Text + vision both work through `AutoProcessor` / `AutoModelForImageTextToText` (via the `compressed-tensors` integration) for non-vLLM workflows.
## Vision & MTP
Both the **vision tower** and the **MTP (multi-token-prediction) head** are **included** and kept in **BF16**.
- **Vision** works as expected (image / video → text).

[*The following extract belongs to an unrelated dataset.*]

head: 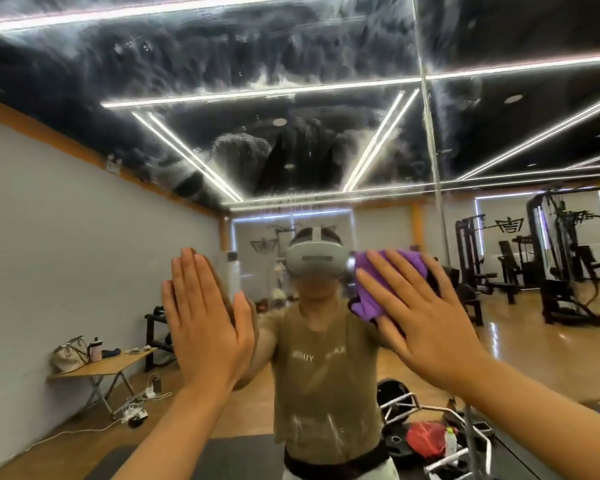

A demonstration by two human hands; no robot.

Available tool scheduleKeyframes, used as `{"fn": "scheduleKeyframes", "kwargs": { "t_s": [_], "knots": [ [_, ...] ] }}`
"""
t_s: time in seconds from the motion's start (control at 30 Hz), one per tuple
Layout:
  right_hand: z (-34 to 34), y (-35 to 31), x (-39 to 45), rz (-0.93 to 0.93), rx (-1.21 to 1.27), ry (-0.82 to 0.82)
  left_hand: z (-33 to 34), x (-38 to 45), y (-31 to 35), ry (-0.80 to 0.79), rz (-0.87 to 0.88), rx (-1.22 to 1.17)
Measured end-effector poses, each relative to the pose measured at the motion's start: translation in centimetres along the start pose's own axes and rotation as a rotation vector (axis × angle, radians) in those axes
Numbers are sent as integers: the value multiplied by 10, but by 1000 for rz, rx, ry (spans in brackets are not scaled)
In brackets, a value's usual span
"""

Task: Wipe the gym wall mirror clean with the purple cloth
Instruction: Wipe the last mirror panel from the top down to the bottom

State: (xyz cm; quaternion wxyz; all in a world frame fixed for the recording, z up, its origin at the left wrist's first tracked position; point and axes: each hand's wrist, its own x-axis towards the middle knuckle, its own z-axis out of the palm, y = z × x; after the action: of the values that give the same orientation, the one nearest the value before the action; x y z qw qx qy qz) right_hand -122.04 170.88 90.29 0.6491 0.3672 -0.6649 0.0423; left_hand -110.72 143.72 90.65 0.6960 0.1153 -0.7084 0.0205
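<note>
The wall mirror fills the view, its upper part smeared with whitish streaks and droplets. My right hand lies flat with straight fingers on the purple cloth, pressing it against the glass at head height. My left hand is pressed flat on the mirror to the left, fingers together and straight, holding nothing. My own reflection stands between the two hands.
A vertical seam joins two mirror panels right of the cloth. The reflection shows a folding table with a bag, weight machines at the right, and a rack with plates and a red bag low down.
</note>
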Motion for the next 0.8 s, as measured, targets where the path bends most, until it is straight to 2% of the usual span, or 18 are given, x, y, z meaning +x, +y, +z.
{"fn": "scheduleKeyframes", "kwargs": {
  "t_s": [0.1, 0.23, 0.43, 0.53, 0.67, 0.8],
  "knots": [
    [-1, 5, -34, -116, -39, -63, -1, 0, -1, -3, -4, 7],
    [-6, 20, -8, -181, -34, -92, 0, -1, -1, 10, -6, 0],
    [-19, 58, 110, 86, 59, 29, 1, -1, -1, 6, -13, -6],
    [-18, 59, 135, 204, 87, 92, 1, -2, -1, 8, -10, -7],
    [-9, 35, 88, 200, 114, 135, 0, -1, -1, 2, -13, -8],
    [0, 1, 2, 95, 82, 83, -1, 0, 0, 4, -15, -6]
  ]
}}
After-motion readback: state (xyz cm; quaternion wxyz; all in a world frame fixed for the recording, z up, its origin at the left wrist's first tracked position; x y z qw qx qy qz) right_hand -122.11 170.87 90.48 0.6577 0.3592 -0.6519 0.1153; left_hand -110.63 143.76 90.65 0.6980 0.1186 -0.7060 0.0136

- **MTP**: the head is present and shape-compatible. It enables speculative decoding under vLLM, but on the upstream checkpoint it produced little measurable speedup/quality gain and would benefit from retraining — shipped intact for completeness and forward-compatibility.
## Hardware
The NVFP4 weights are **≈82 GB** (vs ~250 GB for the BF16 release), so the model runs on a **single accelerator with ≥ 96 GB**: H200, B200, RTX PRO 6000 Blackwell, or a **128 GB unified-memory NVIDIA DGX Spark / GB10**. Native FP4 math requires a **Blackwell** GPU (compute capability ≥ 10.0 / sm_120+); on other hardware vLLM runs NVFP4 via FlashInfer/emulation.
## Notes
- **License**: MIT (inherits from the upstream Qwen3.5 base license terms)
- **Base Model**: [OpenYourMind/Qwopus3.5-122B-A10B-Kimi-K2.6-destill-healed-abliterated](https://huggingface.co/OpenYourMind/Qwopus3.5-122B-A10B-Kimi-K2.6-destill-healed-abliterated) → [Qwen/Qwen3.5-122B-A10B](https://huggingface.co/Qwen/Qwen3.5-122B-A10B)
- **Quantization**: NVFP4 (`nvfp4-pack-quantized`, group size 16) via LLM Compressor
- **Modality**: Text + Vision (image / video) + MTP
- **Architecture**: Qwen3 MoE (~10B active / 122B total) + Qwen3-VL vision tower + MTP head
## Thanks
- [Jackrong](https://huggingface.co/Jackrong) — for the idea of **Qwopus** merges (Opus distillations on Qwen models).
- [wangzhang](https://huggingface.co/wangzhang) — for the wonderful **abliterix** framework, which was customized to do this abliteration.
- The **[LLM Compressor](https://github.com/vllm-project/llm-compressor)** and **vLLM** teams for the NVFP4 tooling.
## Disclaimer
Use is the responsibility of the user. Ensure your usage complies with applicable laws, platform rules, and deployment requirements.